10th April 2007
You know how guide books often refer to a church and say that to get in you have to ask the man in the local bar for the key and someone will come down to open it up for you?
And you know how it seems rather unlikely, or at least you wouldn’t think of actually bothering to do it?
Well, we did it the other day, and it worked!
Our most famous local artist is Perugino, and any Art courses that I run in the future will have lots of History of Art as part of the course. So we began looking into his life, and I’m getting a little bit hooked. He’s not the most famous, not the best, and is certainly the least glamorous of all the artists of the Renaissance period, but his life story is full of grit, determination and hard work, resulting in him being recognised in these parts as the greatest painter of his generation. We went to the church because he died there, painting a fresco at the ripe old age of 80, during the Winter, on top of a scaffold. He died alone, in view of the Lake, a victim of the plague, having just painted a portrait on the left side of the chapel dedicated to San Rocco, patron saint of plague victims. His body was unceremoniously dumped into a ditch at the side of the road and was only later discovered and reburied with suitable pomp.
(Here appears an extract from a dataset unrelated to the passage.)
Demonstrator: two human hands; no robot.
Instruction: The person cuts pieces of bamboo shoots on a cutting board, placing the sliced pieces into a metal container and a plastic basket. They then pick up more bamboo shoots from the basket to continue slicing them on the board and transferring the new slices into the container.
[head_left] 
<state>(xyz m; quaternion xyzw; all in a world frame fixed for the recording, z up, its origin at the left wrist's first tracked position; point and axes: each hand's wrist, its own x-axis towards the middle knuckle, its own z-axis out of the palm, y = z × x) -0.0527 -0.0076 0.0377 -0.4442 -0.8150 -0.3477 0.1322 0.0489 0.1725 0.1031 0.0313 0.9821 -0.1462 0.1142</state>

None of those chocolate-boxey, rather obvious landscapes of Provence here. This was a painter who grafted all his life and ended up teaching Raphael, (who soon outshone his master and went to Rome to work for the Pope).
Perugino stayed loyal to his landscape throughout his life, and in the background of many of his paintings you can see “a rarified ring of low hills that hovers around a misty lake that is and isn’t Lake Trasimeno.” – Brent Gregson, Drive around Tuscany and Umbria, 2005
Anyway, four of the five frescoes were taken in the middle of the 19th Century - the largest to the National Gallery in London – and all that remains is a solitary Madonna and Child. But the chapel is more than about the painting, it’s about Perugino, and it’s fabulous.
The chapel at Fontignano.
NB. You have to go to the local bar to get the number of the guy who will bring down the key and show you round.
The stupidest thing I did today;
I went to ask how long it would be to get rid of the water tank.